**** Available data ****

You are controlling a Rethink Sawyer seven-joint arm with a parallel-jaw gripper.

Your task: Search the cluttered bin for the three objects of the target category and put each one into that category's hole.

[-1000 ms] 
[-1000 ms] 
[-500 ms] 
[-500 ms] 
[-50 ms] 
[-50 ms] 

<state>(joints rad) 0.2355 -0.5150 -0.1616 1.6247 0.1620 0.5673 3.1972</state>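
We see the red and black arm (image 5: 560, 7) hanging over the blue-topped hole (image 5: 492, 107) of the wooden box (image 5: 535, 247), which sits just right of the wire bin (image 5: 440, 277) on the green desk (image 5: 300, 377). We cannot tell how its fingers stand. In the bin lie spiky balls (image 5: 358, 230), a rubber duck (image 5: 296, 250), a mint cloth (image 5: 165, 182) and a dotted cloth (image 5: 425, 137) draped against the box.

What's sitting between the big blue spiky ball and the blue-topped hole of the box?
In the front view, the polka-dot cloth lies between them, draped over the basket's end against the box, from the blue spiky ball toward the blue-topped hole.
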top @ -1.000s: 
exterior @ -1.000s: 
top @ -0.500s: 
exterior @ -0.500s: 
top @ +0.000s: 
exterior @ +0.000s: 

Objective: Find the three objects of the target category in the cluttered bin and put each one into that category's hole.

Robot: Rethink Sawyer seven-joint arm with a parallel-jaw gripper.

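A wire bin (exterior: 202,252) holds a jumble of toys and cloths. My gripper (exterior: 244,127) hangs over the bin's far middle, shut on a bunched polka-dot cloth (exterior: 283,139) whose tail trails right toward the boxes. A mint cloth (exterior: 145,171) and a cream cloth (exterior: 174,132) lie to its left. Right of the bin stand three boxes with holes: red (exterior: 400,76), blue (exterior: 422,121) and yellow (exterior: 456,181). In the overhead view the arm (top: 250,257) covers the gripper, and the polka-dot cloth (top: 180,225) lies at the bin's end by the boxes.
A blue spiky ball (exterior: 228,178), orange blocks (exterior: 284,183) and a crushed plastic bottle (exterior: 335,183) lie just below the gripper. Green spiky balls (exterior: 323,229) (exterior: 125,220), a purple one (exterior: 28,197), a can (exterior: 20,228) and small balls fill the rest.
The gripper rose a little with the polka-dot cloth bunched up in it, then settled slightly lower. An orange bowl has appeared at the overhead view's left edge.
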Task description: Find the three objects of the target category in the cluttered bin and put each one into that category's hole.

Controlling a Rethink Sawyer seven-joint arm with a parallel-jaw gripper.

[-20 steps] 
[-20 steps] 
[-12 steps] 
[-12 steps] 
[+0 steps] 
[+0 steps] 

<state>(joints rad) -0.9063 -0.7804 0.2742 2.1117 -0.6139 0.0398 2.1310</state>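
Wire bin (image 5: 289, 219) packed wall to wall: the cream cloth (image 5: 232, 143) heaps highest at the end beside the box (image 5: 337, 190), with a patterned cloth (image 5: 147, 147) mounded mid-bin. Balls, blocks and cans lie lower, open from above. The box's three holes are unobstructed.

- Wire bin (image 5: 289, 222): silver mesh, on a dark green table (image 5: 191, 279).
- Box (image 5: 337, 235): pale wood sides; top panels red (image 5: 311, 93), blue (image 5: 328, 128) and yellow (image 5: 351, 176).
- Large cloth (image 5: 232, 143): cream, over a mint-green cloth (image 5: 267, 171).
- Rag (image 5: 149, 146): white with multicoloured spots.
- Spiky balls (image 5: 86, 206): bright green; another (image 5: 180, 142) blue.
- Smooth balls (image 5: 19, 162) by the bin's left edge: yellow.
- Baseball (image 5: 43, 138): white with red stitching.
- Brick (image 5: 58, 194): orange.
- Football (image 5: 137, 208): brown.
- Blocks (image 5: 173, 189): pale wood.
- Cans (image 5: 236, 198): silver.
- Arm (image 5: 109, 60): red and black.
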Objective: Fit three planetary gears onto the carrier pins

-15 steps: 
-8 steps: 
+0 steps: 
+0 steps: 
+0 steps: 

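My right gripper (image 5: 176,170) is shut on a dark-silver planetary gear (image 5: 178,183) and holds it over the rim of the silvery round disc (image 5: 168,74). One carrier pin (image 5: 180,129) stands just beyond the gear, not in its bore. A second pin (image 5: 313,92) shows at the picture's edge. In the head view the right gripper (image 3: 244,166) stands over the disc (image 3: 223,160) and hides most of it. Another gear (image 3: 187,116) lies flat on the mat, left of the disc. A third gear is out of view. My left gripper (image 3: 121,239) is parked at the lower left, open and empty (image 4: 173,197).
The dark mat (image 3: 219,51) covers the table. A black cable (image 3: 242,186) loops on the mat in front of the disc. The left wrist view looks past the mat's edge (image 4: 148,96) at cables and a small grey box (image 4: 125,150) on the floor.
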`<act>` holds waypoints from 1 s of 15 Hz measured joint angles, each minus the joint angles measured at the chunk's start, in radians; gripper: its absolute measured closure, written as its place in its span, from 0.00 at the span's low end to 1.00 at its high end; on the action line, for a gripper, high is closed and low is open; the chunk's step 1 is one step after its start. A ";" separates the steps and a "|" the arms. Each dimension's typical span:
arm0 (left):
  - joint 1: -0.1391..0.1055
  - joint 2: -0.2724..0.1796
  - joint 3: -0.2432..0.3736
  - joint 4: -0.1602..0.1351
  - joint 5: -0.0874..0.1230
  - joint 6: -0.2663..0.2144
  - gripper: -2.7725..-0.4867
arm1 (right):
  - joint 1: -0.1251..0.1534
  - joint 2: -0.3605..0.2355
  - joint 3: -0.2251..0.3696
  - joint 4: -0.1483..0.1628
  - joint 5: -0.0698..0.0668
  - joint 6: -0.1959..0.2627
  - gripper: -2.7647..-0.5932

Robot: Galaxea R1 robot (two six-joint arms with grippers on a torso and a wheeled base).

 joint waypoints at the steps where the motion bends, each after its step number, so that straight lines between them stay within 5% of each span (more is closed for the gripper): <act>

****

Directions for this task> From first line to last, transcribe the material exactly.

Answer to this exercise>
You are controlling a Rethink Sawyer seven-joint arm with a parallel-jaw gripper.

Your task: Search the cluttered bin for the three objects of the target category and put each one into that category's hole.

[-1000 ms] 
[-1000 ms] 
[-500 ms] 
[-500 ms] 
[-50 ms] 
[-50 ms] 

<state>(joints rad) 0.2355 -0.5150 -0.1616 1.6247 0.1620 0.5673 3.1972</state>
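We see the red and black arm (image 5: 560, 7) hanging over the blue-topped hole (image 5: 492, 107) of the wooden box (image 5: 535, 247), which sits just right of the wire bin (image 5: 440, 277) on the green desk (image 5: 300, 377). We cannot tell how its fingers stand. In the bin lie spiky balls (image 5: 358, 230), a rubber duck (image 5: 296, 250), a mint cloth (image 5: 165, 182) and a dotted cloth (image 5: 425, 137) draped against the box.

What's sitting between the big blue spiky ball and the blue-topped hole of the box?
In the front view, the polka-dot cloth lies between them, draped over the basket's end against the box, from the blue spiky ball toward the blue-topped hole.
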top @ -1.000s: 
exterior @ -1.000s: 
top @ -0.500s: 
exterior @ -0.500s: 
top @ +0.000s: 
exterior @ +0.000s: 

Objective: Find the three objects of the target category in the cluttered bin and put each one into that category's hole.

Robot: Rethink Sawyer seven-joint arm with a parallel-jaw gripper.

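A wire bin (exterior: 202,252) holds a jumble of toys and cloths. My gripper (exterior: 244,127) hangs over the bin's far middle, shut on a bunched polka-dot cloth (exterior: 283,139) whose tail trails right toward the boxes. A mint cloth (exterior: 145,171) and a cream cloth (exterior: 174,132) lie to its left. Right of the bin stand three boxes with holes: red (exterior: 400,76), blue (exterior: 422,121) and yellow (exterior: 456,181). In the overhead view the arm (top: 250,257) covers the gripper, and the polka-dot cloth (top: 180,225) lies at the bin's end by the boxes.
A blue spiky ball (exterior: 228,178), orange blocks (exterior: 284,183) and a crushed plastic bottle (exterior: 335,183) lie just below the gripper. Green spiky balls (exterior: 323,229) (exterior: 125,220), a purple one (exterior: 28,197), a can (exterior: 20,228) and small balls fill the rest.
The gripper rose a little with the polka-dot cloth bunched up in it, then settled slightly lower. An orange bowl has appeared at the overhead view's left edge.
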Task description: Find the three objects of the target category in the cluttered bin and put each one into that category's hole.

Controlling a Rethink Sawyer seven-joint arm with a parallel-jaw gripper.

[-20 steps] 
[-20 steps] 
[-12 steps] 
[-12 steps] 
[+0 steps] 
[+0 steps] 

<state>(joints rad) -0.9063 -0.7804 0.2742 2.1117 -0.6139 0.0398 2.1310</state>
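Wire bin (image 5: 289, 219) packed wall to wall: the cream cloth (image 5: 232, 143) heaps highest at the end beside the box (image 5: 337, 190), with a patterned cloth (image 5: 147, 147) mounded mid-bin. Balls, blocks and cans lie lower, open from above. The box's three holes are unobstructed.

- Wire bin (image 5: 289, 222): silver mesh, on a dark green table (image 5: 191, 279).
- Box (image 5: 337, 235): pale wood sides; top panels red (image 5: 311, 93), blue (image 5: 328, 128) and yellow (image 5: 351, 176).
- Large cloth (image 5: 232, 143): cream, over a mint-green cloth (image 5: 267, 171).
- Rag (image 5: 149, 146): white with multicoloured spots.
- Spiky balls (image 5: 86, 206): bright green; another (image 5: 180, 142) blue.
- Smooth balls (image 5: 19, 162) by the bin's left edge: yellow.
- Baseball (image 5: 43, 138): white with red stitching.
- Brick (image 5: 58, 194): orange.
- Football (image 5: 137, 208): brown.
- Blocks (image 5: 173, 189): pale wood.
- Cans (image 5: 236, 198): silver.
- Arm (image 5: 109, 60): red and black.
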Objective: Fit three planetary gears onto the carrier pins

-15 steps: 
-8 steps: 
+0 steps: 
+0 steps: 
+0 steps: 

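My right gripper (image 5: 176,170) is shut on a dark-silver planetary gear (image 5: 178,183) and holds it over the rim of the silvery round disc (image 5: 168,74). One carrier pin (image 5: 180,129) stands just beyond the gear, not in its bore. A second pin (image 5: 313,92) shows at the picture's edge. In the head view the right gripper (image 3: 244,166) stands over the disc (image 3: 223,160) and hides most of it. Another gear (image 3: 187,116) lies flat on the mat, left of the disc. A third gear is out of view. My left gripper (image 3: 121,239) is parked at the lower left, open and empty (image 4: 173,197).
The dark mat (image 3: 219,51) covers the table. A black cable (image 3: 242,186) loops on the mat in front of the disc. The left wrist view looks past the mat's edge (image 4: 148,96) at cables and a small grey box (image 4: 125,150) on the floor.
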`<act>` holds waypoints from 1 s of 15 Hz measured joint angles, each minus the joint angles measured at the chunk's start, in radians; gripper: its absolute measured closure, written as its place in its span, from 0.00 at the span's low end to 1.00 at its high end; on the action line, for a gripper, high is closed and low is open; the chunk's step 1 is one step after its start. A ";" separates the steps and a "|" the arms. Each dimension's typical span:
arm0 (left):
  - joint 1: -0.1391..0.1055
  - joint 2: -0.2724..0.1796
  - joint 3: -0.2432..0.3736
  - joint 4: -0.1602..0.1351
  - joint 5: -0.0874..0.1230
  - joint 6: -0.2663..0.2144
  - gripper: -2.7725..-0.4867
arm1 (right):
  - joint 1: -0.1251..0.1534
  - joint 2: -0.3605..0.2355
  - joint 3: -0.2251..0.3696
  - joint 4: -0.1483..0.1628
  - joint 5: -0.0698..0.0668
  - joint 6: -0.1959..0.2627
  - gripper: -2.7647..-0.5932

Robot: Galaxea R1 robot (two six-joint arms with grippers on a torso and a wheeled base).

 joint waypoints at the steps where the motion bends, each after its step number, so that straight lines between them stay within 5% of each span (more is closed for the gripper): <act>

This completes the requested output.